--- WHAT YOU ARE ASKED TO DO ---
All lines in the material below that contain "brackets" should be located and copied.

*** Begin section ***

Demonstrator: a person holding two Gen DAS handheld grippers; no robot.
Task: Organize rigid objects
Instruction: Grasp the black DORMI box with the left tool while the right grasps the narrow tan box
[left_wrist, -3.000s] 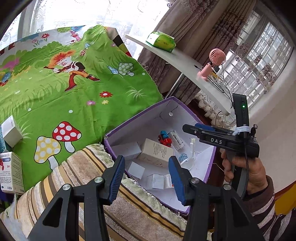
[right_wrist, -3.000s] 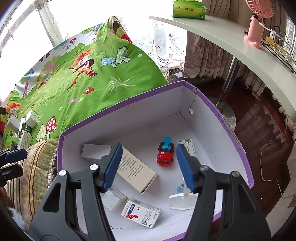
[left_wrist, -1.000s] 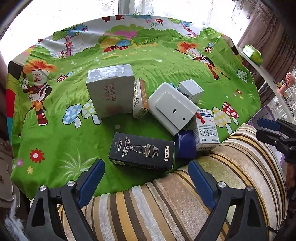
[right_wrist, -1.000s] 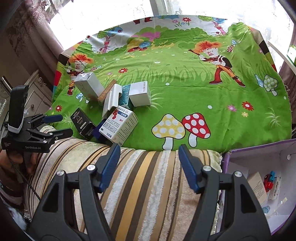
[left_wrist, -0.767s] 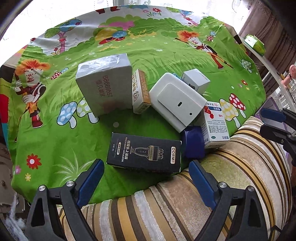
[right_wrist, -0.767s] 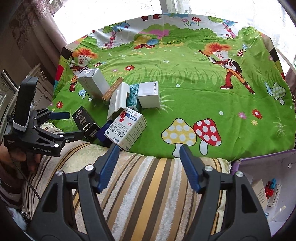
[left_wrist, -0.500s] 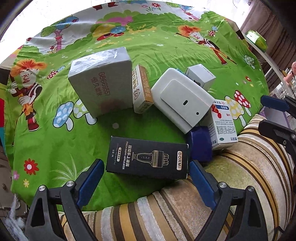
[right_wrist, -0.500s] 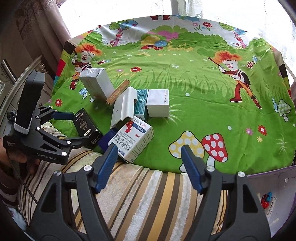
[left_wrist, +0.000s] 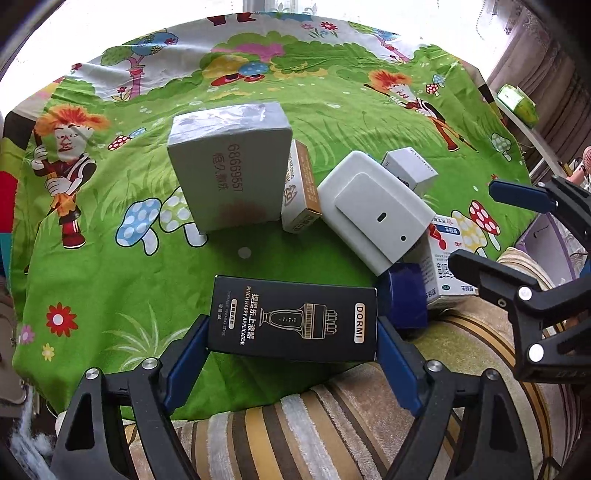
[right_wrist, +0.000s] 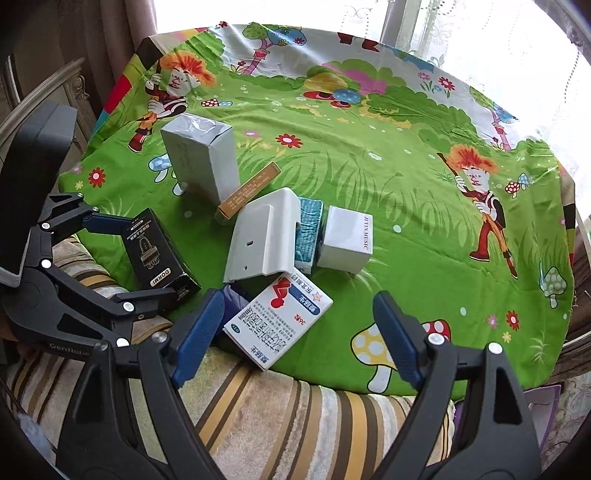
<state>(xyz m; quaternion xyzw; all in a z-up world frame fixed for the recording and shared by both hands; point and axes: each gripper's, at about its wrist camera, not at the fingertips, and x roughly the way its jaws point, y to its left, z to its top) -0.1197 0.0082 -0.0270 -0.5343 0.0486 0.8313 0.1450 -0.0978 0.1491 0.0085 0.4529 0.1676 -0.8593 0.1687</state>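
Observation:
A black DORMI box (left_wrist: 291, 318) lies on the green cartoon cloth (left_wrist: 122, 280). My left gripper (left_wrist: 290, 354) is open, its blue pads on either side of the box's ends; contact is unclear. The box also shows in the right wrist view (right_wrist: 155, 254). My right gripper (right_wrist: 295, 332) is open and empty, with a white medicine box (right_wrist: 279, 319) between its fingers. Behind lie a white plastic device (right_wrist: 264, 236), a teal box (right_wrist: 308, 230), a white cube box (right_wrist: 347, 240), a grey box (left_wrist: 229, 166) and a thin gold-edged box (left_wrist: 299, 192).
A dark blue box (left_wrist: 402, 301) lies between the black box and the medicine box (left_wrist: 445, 271). A striped towel (right_wrist: 277, 417) covers the near edge. The purple storage box (left_wrist: 546, 240) stands off to the right. A shelf with a green tissue pack (left_wrist: 517, 99) is far right.
Both grippers swung from the purple box to the cloth and moved in. The left gripper's pads now flank the black box; the right gripper has closed in on the white medicine box.

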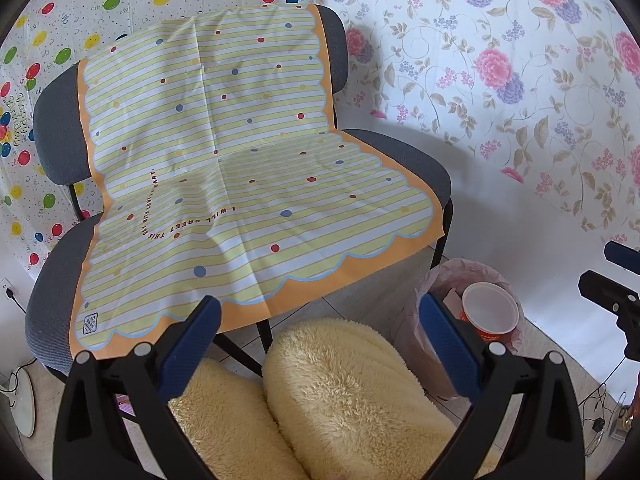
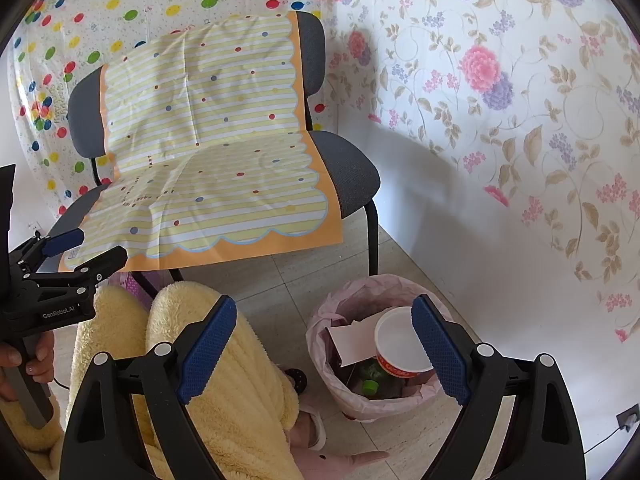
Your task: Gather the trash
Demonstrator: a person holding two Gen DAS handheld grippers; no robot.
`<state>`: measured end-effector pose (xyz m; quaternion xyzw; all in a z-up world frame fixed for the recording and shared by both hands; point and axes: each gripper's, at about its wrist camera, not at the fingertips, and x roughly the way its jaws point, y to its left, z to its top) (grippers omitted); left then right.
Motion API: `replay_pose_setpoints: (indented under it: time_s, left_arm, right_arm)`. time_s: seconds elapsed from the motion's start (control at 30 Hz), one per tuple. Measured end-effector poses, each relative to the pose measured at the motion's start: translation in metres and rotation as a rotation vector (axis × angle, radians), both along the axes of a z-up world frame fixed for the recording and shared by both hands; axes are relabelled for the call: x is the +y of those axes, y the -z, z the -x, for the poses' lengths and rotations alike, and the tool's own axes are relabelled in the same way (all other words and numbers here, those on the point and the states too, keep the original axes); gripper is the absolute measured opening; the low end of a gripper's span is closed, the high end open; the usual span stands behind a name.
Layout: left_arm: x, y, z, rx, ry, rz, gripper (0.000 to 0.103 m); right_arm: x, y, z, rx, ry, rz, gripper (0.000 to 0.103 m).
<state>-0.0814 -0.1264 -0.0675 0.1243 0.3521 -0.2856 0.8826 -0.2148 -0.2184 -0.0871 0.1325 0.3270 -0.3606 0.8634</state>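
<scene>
Tilting in the bin (image 2: 320, 336), the cup (image 2: 400, 344) opens up-left.

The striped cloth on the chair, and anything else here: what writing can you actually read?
"I WILL GREET THIS" on the striped cloth; the rest of its curved line is unclear.
"GenRobot.AI" on the left gripper.
Red band on the paper cup: lettering unreadable.
Balloon sheet: lettering unreadable.

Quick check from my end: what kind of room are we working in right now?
Probably a home room dressed for recording: a grey chair draped with a striped plastic sheet, floral and balloon-print covers on the walls, tiled floor, and a lined trash bin beside the chair.
</scene>
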Motion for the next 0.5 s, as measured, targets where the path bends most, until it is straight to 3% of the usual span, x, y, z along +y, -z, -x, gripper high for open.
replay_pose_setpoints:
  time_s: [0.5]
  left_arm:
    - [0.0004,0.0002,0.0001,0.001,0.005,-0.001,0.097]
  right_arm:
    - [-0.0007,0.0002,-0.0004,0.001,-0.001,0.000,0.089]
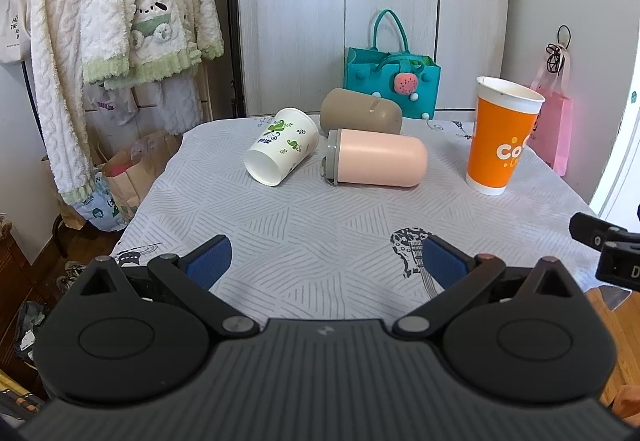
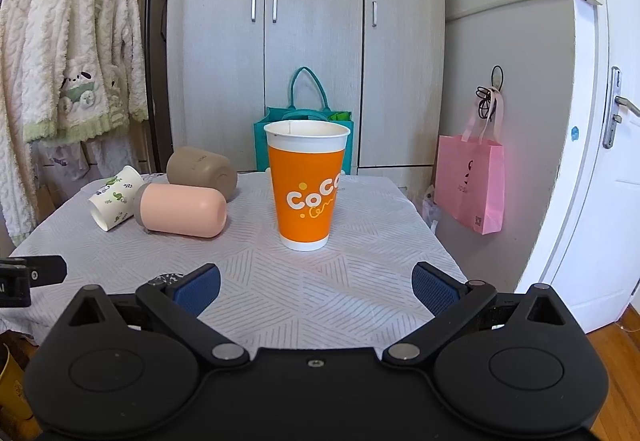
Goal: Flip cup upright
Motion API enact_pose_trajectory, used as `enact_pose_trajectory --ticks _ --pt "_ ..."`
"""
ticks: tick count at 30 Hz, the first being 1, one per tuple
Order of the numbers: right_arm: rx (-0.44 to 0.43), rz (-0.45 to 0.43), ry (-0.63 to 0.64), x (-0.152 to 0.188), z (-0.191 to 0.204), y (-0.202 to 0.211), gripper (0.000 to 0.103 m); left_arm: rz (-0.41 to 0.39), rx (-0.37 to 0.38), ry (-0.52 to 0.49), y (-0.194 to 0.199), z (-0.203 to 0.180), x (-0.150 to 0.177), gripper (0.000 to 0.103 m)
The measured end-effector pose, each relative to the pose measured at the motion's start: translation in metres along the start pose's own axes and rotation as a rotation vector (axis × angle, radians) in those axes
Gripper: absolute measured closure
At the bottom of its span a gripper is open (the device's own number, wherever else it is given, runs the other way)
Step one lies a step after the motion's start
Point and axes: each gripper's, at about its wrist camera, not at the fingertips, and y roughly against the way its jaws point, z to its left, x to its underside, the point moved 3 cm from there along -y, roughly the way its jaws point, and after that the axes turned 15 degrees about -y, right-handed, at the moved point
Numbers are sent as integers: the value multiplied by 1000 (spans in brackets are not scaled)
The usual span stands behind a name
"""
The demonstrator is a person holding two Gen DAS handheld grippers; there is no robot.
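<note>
In the left wrist view, the left gripper [image 1: 326,261] hovers over the near part of the table [image 1: 320,225] with its blue-padded fingers [image 1: 210,259] spread wide and nothing between them. Well beyond the fingertips, three cups lie on their sides: a white paper cup [image 1: 282,151] with green leaf prints to the far left, its mouth turned toward the near left; a pink cup [image 1: 376,158] just right of it, its grey rim pointing left; and a brown cup [image 1: 360,111] behind both. An orange paper cup [image 1: 500,139] stands upright at the far right. A teal bag [image 1: 390,81] sits behind the table. In the right wrist view, the right gripper [image 2: 316,287] also hangs open and empty above the near table edge. The orange cup [image 2: 306,187] stands straight ahead, beyond the gap between the fingers, apart from them. The pink cup [image 2: 182,209], white cup [image 2: 114,197] and brown cup [image 2: 200,169] lie to the far left.
</note>
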Motion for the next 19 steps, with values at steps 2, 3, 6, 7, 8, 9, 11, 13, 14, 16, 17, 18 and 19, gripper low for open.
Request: enact_pose_trajectory --ticks 2,3,6,7,8,9,11,13,14,16,17,18,19 --pt "-1 2 -5 0 0 0 0 -2 -2 -2 1 0 0 0" --pt "0 2 -8 0 0 0 0 -3 -5 -4 1 0 0 0" --pt "6 1 -6 0 -1 0 0 -6 -16 -2 0 0 0 0" --pt "10 0 -5 0 -1 0 0 -6 -18 0 0 1 0 0" --pt "12 0 -5 0 -2 0 0 -6 -19 2 0 1 0 0" --pt "14 0 -6 0 -2 0 0 -5 -19 7 -1 2 0 0" --pt "17 -1 -9 -1 -3 0 0 -10 -19 14 0 3 0 0" --pt "19 -3 -12 -1 -3 1 0 -11 -26 15 0 4 0 0" --pt "20 -3 -12 -1 -3 1 0 -12 -30 13 0 4 0 0" --pt "19 -3 -11 -1 -3 0 0 -13 -32 9 0 4 0 0" --pt "20 -3 -11 -1 -4 1 0 -12 -31 10 0 4 0 0" --pt "20 -2 -11 -1 -3 0 0 -12 -29 12 0 4 0 0" --pt "20 -3 -10 -1 -3 1 0 -11 -28 12 0 4 0 0"
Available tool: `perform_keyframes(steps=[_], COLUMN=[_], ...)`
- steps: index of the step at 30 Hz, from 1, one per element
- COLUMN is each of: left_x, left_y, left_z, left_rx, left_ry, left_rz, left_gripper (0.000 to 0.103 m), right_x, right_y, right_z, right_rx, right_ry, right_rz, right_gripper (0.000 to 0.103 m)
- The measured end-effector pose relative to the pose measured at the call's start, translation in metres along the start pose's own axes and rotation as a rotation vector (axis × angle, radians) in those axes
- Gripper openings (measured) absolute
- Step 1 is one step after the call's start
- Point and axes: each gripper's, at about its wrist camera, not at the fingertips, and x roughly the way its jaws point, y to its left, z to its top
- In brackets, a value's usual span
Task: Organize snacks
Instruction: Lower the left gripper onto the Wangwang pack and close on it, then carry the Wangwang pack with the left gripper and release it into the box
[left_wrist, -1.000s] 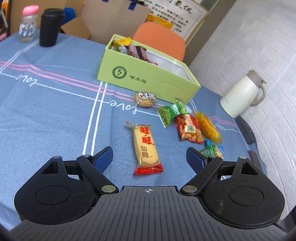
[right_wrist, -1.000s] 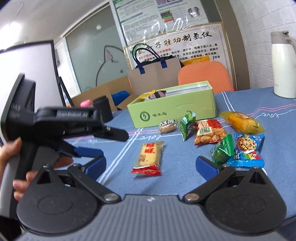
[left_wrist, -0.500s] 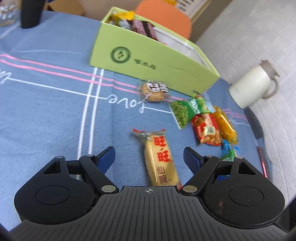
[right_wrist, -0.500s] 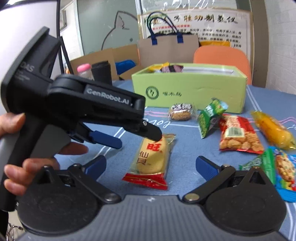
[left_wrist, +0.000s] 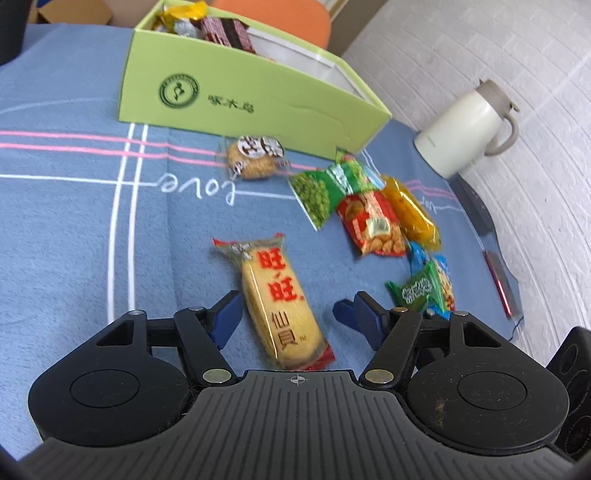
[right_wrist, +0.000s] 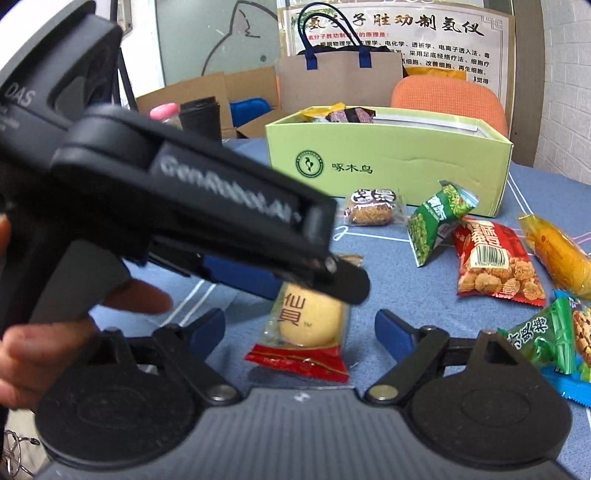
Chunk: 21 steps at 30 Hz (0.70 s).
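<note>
A yellow rice cracker packet (left_wrist: 280, 302) with red characters lies on the blue tablecloth (left_wrist: 74, 221). My left gripper (left_wrist: 286, 310) straddles its middle. The jaws are closing, the left pad is near the wrapper and a gap shows at the right pad. My right gripper (right_wrist: 301, 321) is closing around the packet's red lower end (right_wrist: 299, 358) without touching it. The left tool's black housing (right_wrist: 184, 192) crosses the right wrist view above the packet. The open green box (left_wrist: 258, 99) behind holds several wrapped snacks.
Loose snacks lie right of the cracker: a round cookie packet (left_wrist: 255, 158), green pea packet (left_wrist: 325, 188), red peanut packet (left_wrist: 373, 225), orange packet (left_wrist: 410, 210) and green candy packet (left_wrist: 421, 291). A white jug (left_wrist: 461, 136) stands at the far right. A hand (right_wrist: 29, 350) grips the left tool.
Both grippers have moved in on the rice cracker packet and narrowed their jaws. The left tool has come into the right wrist view and now hangs over the packet.
</note>
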Motion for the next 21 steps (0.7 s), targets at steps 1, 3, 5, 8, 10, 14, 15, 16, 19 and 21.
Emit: perform_keyframes(steps=[1, 3, 5, 8, 10, 14, 15, 16, 19, 21], left_x=[0.001, 0.004, 0.006, 0.009, 0.010, 0.006, 0.003, -0.001, -0.018, -0.026], left_y=[-0.001, -0.001, -0.001, -0.002, -0.004, -0.010, -0.012, -0.015, -0.027, -0.036], left_z=[-0.001, -0.001, -0.002, -0.001, -0.003, -0.008, -0.006, -0.001, 0.024, 0.052], left_rx=[0.000, 0.003, 0.005, 0.017, 0.032, 0.045, 0.047, 0.047, 0.051, 0.067], left_ry=[0.000, 0.003, 0.011, 0.008, 0.006, -0.019, -0.028, -0.040, -0.100, -0.145], left_rz=[0.006, 0.013, 0.012, 0.023, 0.042, 0.067, 0.066, 0.058, 0.007, -0.019], left_gripper=[0.050, 0.046, 0.041, 0.029, 0.016, 0.015, 0.015, 0.015, 0.015, 0.015], right_x=[0.001, 0.005, 0.009, 0.012, 0.010, 0.004, 0.001, -0.003, -0.015, -0.016], right_y=[0.000, -0.001, -0.003, -0.002, 0.002, -0.005, -0.005, -0.003, -0.005, -0.015], right_z=[0.000, 0.000, -0.001, -0.004, -0.007, -0.005, -0.001, 0.005, 0.034, 0.061], right_rx=[-0.001, 0.008, 0.016, 0.000, -0.027, 0.028, 0.016, -0.004, -0.066, -0.089], right_ry=[0.000, 0.004, 0.012, 0.006, -0.004, -0.024, -0.033, -0.049, -0.126, -0.180], right_rz=[0.000, 0.012, 0.025, 0.025, -0.001, 0.001, -0.005, -0.022, -0.064, -0.076], right_gripper=[0.089, 0.089, 0.089, 0.088, 0.080, 0.071, 0.071, 0.071, 0.071, 0.071])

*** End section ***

--- REPLY ---
Numbers are sent as integers: the value multiplied by 1000 (spans in brackets are not scaled)
- In brackets, a value's usual span

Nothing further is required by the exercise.